◆ Work item: Total the lines of the listing below that hold the word "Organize". Output nothing except that number.
*** Block opens ***
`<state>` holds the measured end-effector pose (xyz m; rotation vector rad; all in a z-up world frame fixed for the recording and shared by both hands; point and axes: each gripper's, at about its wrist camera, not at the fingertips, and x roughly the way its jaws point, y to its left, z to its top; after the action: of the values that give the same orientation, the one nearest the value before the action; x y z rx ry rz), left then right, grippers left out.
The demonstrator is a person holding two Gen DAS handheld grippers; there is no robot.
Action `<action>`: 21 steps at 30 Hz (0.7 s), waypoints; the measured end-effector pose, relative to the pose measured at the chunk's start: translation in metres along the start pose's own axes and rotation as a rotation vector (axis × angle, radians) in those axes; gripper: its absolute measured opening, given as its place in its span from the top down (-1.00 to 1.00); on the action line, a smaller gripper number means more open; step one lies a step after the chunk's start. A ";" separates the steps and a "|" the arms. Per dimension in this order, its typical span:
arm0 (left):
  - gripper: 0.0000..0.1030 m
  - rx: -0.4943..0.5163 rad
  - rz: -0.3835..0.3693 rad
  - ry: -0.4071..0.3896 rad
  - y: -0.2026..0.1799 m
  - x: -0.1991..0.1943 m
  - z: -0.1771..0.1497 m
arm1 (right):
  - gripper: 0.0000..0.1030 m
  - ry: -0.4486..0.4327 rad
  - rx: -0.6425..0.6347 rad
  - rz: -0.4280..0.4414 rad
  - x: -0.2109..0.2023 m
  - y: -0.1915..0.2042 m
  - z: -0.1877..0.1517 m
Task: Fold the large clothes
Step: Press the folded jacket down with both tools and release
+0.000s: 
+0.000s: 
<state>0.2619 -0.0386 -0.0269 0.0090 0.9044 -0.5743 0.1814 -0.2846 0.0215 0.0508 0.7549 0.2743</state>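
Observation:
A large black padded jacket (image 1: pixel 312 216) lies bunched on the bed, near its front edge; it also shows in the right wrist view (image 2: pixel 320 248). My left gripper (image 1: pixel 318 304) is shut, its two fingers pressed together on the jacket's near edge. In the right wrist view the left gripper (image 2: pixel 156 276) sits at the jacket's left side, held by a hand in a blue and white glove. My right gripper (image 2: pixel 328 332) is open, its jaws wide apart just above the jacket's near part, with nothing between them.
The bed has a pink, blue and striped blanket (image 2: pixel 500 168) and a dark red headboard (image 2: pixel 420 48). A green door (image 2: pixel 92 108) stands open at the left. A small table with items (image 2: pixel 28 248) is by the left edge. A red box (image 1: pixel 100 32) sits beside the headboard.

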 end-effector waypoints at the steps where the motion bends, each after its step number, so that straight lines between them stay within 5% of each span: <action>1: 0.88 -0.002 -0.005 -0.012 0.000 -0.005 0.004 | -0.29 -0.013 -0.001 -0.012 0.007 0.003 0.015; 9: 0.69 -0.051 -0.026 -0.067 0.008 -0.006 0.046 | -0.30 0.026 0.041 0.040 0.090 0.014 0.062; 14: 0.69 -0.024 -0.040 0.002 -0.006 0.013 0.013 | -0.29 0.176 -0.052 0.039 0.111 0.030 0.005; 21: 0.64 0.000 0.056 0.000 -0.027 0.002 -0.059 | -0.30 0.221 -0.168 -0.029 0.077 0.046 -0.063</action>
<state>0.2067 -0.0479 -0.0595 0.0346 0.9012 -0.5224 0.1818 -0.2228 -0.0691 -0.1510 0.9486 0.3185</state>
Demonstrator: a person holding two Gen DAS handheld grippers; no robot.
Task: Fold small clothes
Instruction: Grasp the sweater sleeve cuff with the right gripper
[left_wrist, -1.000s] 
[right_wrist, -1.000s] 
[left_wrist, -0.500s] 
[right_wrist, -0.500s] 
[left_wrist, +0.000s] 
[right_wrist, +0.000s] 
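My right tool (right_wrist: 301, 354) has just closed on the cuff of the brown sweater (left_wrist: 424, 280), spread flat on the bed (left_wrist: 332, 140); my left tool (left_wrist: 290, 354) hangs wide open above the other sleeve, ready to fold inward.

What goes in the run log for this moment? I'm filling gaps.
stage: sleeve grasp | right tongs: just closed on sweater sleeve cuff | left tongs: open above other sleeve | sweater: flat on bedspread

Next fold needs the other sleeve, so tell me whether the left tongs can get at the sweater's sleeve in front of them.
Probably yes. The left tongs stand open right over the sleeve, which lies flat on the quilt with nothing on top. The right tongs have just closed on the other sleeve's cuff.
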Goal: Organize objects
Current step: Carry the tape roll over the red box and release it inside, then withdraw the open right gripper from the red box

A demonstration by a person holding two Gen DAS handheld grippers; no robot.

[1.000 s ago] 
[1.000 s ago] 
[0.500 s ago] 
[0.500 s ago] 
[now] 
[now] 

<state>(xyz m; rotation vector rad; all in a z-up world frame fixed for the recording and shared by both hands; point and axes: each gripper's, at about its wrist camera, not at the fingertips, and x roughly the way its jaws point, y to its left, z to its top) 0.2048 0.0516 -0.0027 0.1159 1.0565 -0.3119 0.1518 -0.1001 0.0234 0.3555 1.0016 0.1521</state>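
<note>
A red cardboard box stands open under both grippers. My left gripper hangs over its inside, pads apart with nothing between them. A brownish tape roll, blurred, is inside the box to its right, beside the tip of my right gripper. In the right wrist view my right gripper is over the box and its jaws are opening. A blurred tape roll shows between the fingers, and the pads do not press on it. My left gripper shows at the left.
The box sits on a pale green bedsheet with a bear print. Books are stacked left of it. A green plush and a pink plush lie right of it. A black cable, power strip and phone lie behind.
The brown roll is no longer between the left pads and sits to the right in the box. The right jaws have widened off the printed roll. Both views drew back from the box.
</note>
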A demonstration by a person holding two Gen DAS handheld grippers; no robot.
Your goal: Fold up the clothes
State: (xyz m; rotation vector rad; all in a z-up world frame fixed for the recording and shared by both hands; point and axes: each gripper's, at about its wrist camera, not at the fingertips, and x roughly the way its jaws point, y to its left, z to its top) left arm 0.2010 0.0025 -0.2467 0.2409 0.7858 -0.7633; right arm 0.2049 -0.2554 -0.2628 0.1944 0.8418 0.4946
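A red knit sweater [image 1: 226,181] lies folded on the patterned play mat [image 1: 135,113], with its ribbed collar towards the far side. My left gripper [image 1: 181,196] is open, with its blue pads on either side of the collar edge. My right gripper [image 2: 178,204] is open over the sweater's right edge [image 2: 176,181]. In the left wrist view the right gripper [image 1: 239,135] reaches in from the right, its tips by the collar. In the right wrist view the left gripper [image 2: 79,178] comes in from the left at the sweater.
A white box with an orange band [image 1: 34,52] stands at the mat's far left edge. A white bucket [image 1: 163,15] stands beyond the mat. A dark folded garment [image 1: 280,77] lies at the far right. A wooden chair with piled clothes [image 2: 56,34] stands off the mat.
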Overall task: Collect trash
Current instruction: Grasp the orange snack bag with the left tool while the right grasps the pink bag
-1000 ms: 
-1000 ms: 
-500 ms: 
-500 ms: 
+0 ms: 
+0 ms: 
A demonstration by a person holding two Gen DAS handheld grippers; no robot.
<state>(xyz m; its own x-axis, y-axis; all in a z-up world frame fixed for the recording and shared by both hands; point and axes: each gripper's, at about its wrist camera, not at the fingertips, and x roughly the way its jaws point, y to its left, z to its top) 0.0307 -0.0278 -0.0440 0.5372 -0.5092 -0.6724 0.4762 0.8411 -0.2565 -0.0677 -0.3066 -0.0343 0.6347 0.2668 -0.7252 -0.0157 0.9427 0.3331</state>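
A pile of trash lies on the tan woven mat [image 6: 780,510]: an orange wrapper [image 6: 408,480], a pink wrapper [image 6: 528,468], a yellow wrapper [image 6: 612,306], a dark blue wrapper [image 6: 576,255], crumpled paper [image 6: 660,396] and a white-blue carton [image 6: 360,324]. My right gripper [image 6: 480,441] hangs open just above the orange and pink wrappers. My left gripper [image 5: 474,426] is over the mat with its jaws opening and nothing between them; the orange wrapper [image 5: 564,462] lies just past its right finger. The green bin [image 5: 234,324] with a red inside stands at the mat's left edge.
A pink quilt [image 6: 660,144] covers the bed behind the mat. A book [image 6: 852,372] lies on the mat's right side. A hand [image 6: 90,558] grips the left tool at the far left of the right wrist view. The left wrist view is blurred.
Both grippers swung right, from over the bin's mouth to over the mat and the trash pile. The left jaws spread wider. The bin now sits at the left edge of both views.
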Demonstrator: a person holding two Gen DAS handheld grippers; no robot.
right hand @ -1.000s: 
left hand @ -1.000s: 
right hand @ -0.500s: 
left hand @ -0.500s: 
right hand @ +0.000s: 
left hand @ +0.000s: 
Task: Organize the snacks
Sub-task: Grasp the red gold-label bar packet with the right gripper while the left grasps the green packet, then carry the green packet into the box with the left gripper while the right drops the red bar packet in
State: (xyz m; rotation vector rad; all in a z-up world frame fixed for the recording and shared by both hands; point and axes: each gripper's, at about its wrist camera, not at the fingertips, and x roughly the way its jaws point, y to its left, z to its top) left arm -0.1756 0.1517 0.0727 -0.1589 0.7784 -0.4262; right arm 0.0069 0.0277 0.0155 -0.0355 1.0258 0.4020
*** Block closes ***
◆ Solution to this problem: 2